Using the data below, copy out all lines with the word "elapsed".

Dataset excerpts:
::::::::
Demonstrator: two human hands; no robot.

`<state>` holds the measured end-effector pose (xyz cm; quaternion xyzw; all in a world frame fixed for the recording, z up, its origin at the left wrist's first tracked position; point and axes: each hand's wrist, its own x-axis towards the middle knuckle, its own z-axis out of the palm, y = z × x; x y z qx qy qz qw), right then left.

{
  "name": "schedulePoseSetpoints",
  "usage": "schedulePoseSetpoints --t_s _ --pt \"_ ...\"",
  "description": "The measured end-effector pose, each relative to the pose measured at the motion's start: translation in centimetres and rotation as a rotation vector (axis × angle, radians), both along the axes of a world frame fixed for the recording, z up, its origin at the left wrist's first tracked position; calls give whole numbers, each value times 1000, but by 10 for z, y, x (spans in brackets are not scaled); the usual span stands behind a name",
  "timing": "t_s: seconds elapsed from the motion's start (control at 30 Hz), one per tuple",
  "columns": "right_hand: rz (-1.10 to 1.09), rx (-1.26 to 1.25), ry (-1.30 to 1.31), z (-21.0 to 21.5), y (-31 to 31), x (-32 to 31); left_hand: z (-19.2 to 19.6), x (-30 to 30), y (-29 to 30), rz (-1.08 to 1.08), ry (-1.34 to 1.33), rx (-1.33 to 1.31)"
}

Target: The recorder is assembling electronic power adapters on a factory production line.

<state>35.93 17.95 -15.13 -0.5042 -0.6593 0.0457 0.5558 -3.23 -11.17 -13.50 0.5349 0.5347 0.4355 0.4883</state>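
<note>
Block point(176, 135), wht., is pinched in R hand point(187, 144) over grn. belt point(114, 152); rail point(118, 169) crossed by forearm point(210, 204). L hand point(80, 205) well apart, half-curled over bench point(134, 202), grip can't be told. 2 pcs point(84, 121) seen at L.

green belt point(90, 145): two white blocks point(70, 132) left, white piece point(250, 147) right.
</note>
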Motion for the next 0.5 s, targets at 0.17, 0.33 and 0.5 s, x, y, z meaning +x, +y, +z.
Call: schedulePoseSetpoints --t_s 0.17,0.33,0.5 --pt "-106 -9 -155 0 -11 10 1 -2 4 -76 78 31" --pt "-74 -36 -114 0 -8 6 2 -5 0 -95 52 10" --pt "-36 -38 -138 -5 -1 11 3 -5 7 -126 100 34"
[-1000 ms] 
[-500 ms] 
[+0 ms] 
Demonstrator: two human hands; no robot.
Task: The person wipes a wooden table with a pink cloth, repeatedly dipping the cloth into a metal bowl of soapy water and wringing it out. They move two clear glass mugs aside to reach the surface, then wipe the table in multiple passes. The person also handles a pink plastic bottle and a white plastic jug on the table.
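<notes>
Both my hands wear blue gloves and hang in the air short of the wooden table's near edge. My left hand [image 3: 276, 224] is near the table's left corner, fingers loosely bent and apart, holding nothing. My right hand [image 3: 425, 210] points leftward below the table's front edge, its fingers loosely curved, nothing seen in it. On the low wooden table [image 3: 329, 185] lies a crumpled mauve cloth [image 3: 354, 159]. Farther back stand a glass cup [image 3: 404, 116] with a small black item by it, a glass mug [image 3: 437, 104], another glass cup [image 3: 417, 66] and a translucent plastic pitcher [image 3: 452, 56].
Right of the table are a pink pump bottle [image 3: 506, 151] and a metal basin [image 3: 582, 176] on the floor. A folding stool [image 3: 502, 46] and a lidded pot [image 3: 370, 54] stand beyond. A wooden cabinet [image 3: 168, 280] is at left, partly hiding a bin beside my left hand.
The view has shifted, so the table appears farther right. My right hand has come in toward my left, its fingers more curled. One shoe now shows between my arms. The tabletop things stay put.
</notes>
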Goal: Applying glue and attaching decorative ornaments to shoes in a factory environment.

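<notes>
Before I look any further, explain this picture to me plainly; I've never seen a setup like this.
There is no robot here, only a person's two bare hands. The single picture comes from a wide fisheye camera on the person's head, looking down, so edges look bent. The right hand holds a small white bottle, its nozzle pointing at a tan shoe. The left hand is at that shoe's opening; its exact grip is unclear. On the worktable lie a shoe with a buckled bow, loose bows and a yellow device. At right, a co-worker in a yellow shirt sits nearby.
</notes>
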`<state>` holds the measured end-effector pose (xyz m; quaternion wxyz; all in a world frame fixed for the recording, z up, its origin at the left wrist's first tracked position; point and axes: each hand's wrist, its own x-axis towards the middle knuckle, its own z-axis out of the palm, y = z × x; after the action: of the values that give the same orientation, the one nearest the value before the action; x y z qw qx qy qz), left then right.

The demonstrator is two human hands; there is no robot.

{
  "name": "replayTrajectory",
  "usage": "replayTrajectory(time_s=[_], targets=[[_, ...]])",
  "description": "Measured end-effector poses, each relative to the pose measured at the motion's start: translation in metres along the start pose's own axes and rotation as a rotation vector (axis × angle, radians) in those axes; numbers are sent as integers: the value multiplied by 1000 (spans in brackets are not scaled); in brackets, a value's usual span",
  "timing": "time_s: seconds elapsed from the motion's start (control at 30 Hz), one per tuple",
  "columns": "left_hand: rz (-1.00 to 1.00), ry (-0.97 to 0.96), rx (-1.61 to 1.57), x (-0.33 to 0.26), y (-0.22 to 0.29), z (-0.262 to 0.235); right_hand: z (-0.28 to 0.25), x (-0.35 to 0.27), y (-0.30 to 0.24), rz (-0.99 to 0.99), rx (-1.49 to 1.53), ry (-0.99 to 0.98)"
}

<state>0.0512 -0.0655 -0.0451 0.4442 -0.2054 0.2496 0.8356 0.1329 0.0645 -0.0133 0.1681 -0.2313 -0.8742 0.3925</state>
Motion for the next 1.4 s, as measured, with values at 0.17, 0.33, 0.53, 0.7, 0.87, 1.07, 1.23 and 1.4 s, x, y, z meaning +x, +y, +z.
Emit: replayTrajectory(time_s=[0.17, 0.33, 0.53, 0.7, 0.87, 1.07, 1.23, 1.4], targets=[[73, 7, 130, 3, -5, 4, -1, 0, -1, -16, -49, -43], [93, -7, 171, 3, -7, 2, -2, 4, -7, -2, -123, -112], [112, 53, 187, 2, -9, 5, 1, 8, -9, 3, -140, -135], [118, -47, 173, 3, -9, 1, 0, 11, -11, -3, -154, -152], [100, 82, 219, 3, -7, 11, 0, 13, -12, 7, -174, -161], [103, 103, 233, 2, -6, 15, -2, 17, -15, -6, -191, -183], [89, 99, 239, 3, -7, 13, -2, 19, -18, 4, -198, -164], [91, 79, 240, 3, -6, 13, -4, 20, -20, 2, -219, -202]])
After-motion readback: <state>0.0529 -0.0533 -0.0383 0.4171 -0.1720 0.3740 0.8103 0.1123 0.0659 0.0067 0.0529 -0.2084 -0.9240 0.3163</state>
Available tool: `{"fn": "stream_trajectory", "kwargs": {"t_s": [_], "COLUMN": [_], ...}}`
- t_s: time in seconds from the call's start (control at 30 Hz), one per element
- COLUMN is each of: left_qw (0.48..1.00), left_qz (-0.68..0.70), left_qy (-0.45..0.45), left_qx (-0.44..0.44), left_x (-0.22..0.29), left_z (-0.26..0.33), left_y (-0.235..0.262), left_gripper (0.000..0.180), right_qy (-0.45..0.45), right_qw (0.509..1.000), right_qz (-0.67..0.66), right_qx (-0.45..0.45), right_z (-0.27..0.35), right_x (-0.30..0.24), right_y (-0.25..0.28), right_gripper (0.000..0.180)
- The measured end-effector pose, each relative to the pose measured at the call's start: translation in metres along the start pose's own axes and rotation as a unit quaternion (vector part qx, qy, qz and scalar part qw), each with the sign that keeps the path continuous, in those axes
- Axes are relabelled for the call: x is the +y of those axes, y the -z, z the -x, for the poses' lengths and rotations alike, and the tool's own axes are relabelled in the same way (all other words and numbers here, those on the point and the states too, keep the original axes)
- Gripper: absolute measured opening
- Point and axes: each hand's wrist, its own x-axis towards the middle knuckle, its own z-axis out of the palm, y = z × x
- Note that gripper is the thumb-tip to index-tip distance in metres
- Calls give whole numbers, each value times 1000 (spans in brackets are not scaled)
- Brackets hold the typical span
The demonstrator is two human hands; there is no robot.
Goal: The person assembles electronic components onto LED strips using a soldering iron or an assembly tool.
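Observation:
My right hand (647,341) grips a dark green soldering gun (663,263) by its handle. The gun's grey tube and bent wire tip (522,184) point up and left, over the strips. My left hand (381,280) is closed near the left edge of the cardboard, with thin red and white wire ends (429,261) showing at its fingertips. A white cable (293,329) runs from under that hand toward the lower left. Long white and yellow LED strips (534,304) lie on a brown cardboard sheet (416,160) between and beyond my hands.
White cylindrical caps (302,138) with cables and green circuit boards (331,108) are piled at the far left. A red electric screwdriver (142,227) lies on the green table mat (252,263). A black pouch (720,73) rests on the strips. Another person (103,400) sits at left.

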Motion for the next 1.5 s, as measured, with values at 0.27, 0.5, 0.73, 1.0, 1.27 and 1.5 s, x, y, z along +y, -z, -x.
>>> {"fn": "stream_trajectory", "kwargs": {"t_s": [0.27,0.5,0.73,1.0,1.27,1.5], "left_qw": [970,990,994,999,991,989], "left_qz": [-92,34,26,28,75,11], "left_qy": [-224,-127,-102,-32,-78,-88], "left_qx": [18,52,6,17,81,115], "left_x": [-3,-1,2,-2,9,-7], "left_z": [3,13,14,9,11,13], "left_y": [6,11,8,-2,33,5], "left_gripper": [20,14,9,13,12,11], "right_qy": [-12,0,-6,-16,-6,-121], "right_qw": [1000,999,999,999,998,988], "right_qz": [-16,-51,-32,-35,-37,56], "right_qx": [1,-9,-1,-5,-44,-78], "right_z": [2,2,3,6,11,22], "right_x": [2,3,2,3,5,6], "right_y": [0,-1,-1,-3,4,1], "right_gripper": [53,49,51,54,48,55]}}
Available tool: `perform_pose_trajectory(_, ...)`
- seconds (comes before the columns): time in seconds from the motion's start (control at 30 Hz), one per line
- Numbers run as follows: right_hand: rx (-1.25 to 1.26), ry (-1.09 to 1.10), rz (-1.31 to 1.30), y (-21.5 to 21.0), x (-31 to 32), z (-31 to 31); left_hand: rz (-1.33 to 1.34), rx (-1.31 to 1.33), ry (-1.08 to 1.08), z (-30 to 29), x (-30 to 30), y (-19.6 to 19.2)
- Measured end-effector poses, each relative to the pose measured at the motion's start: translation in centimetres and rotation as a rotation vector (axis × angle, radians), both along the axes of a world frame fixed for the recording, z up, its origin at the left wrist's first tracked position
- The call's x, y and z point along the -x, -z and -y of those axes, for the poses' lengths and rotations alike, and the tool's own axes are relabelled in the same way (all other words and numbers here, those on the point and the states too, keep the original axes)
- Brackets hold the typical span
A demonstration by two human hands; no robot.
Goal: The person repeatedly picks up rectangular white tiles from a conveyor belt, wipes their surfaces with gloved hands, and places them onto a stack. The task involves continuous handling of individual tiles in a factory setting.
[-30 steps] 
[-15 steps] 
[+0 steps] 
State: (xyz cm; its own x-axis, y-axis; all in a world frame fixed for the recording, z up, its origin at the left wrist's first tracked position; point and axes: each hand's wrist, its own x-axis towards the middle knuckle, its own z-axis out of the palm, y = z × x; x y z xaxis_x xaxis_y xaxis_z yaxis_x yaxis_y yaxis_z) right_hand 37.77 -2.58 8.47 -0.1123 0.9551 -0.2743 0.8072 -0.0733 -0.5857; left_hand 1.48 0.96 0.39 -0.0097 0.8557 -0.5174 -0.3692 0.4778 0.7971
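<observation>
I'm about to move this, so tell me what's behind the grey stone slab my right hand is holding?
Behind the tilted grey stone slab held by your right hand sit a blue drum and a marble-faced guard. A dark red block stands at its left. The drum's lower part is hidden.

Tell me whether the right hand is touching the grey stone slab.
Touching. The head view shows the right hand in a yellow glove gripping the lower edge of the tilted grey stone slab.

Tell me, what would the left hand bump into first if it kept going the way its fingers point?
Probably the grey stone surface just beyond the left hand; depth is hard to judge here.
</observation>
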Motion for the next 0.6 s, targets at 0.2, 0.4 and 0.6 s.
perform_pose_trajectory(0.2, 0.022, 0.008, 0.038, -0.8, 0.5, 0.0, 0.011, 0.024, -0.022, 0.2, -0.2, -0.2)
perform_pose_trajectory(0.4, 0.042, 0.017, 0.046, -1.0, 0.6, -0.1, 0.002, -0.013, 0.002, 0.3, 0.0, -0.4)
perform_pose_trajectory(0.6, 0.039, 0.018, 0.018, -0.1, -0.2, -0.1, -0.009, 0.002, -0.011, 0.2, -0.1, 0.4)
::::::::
WRITTEN ANSWER:
  "timing": "t_s: seconds elapsed from the motion's start (control at 30 Hz), one per tuple",
  "timing": "time_s: seconds elapsed from the motion's start (control at 30 Hz), one per tuple",

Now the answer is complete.